A large expanse of wavy lines surrounding jutting rocks of the Zen garden -Ryoan-ji – in Kyoto, Japan
The composition of the Zen garden in Kyoto with a sea of parallel, wavy lines raked in sand amongst which isolated, jutting rocks are arranged to perfection is a reference that I, as an observer, could not miss. It was from Gulam’s lectures on Japanese art that I first learnt of this extraordinary work of dry landscape art. Here colour is almost entirely absent and ephemeral lines drawn in sand act as rendition of a background to the rocks, which are found objects, not hewn and transformed in anyway, an example of the concept of wabi-sabi in Japanese aesthetics.
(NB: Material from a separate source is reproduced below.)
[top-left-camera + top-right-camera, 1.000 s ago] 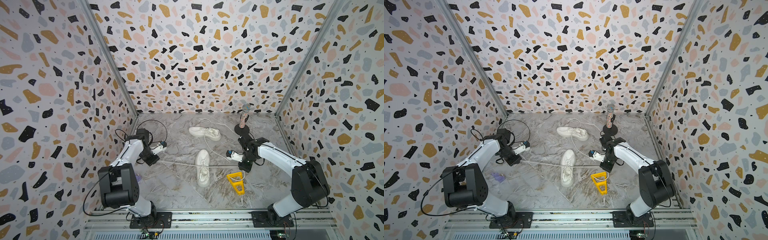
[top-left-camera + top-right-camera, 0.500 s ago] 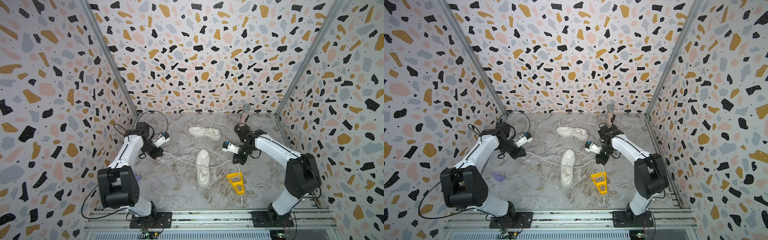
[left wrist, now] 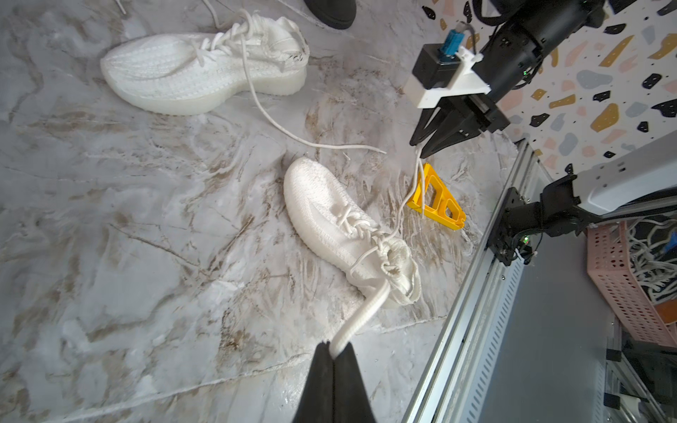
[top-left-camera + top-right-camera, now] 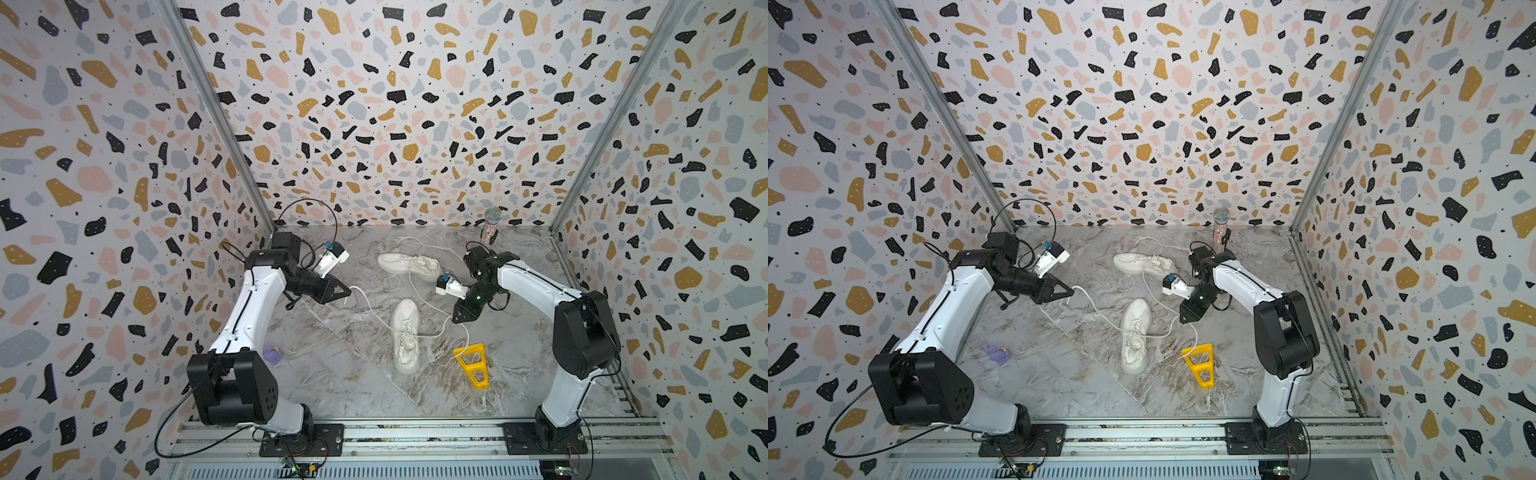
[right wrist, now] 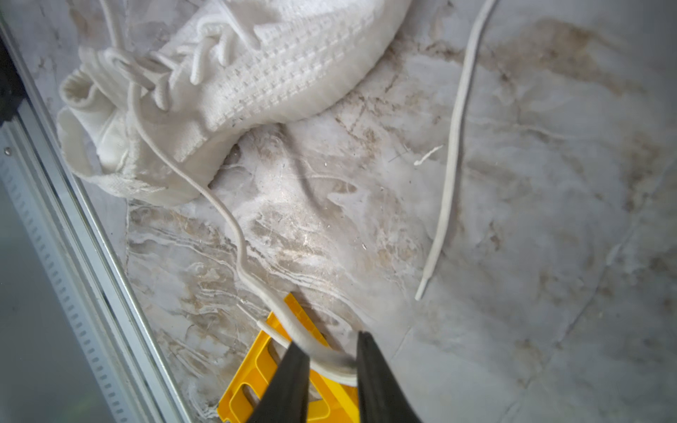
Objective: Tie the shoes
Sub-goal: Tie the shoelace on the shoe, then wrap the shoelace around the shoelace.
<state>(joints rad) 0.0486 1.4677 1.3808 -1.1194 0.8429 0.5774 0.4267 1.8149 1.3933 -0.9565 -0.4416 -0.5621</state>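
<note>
Two white shoes are out on the marble table (image 4: 332, 386). The near shoe (image 4: 405, 334) sits mid-table, toe toward the back wall and heel toward the front rail. The far shoe (image 4: 409, 264) lies crosswise behind it, close to the back, and the two are not touching.

The left hand (image 3: 331, 353) is pinched tight on the left lace (image 3: 361, 316) of the near shoe. In the left wrist view the cord comes straight out from between the closed fingertips and runs to the shoe's collar. In both top views it hangs clear of the table with a gentle sag.

On the other side, the right hand (image 5: 328, 353) hangs just above the yellow triangular piece (image 5: 256, 381), its jaws parted by a narrow gap. The right lace (image 5: 227, 216) of the same shoe drapes across that gap between the two fingers (image 5: 293, 373). Its tip pokes out just past them, and it looks laid there, not squeezed. From there it trails back over the table to the near shoe's collar.

So the near shoe is untied, with one lace end drawn out to each side. A loose lace from the far shoe (image 5: 453, 146) lies flat on the table between the near shoe and the right hand, its tip free.

A small purple thing (image 4: 272, 355) sits by the left arm's base, and a glittery microphone-shaped thing (image 4: 490, 226) stands at the back wall.
</note>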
Colour and the meanings of colour
In yet another one of his YouTube videos (which, I also found subsequent to having written the first draft of this write-up) Gulam talks about the use of bold, flat, non-local colours, especially the reds in Mewar miniatures as drawing from senses other than the visual. The colours in the Indian miniature paintings are not only those that are seen but those which are sensed through edible items that have distinct tastes. This made me ponder the reason for the change in Gulam’s palette from the vibrant to the sober. Have the colours in Gulam’s paintings changed to a certain extent because of his repeated encounters with European and North American cuisine with the dull yellows and browns of say a burger, and his long(er) exposures to western cuisine, which is more weighted towards texture rather than strong flavors and colour?
Intertextuality
In addition to stylistic and compositional references – conscious, intended, or subliminal – to works in the history of art, Gulam also extracts images and figures from the works of other masters as well as his own and scatters these extracted images as pictorial quotations within the expansive compositions of his paintings, introducing new meanings to his works.
CONCLUSION
The exhibition contains other important works – Kabir and St. Francis in a mapa mundi work- that I have not discussed in this write-up. There is also the absence of a greater discussion and analysis of the extensive content and subject matter of the works in the exhibition, except for a brief discussion relating to the painting “Conference of Birds.”
As a concluding statement, I would say that the works in the exhibition Kaarwaan and Other Works are the product of a sophisticated, thinking mind that carries knowledge both expansive and of great depth, which is ever increasing.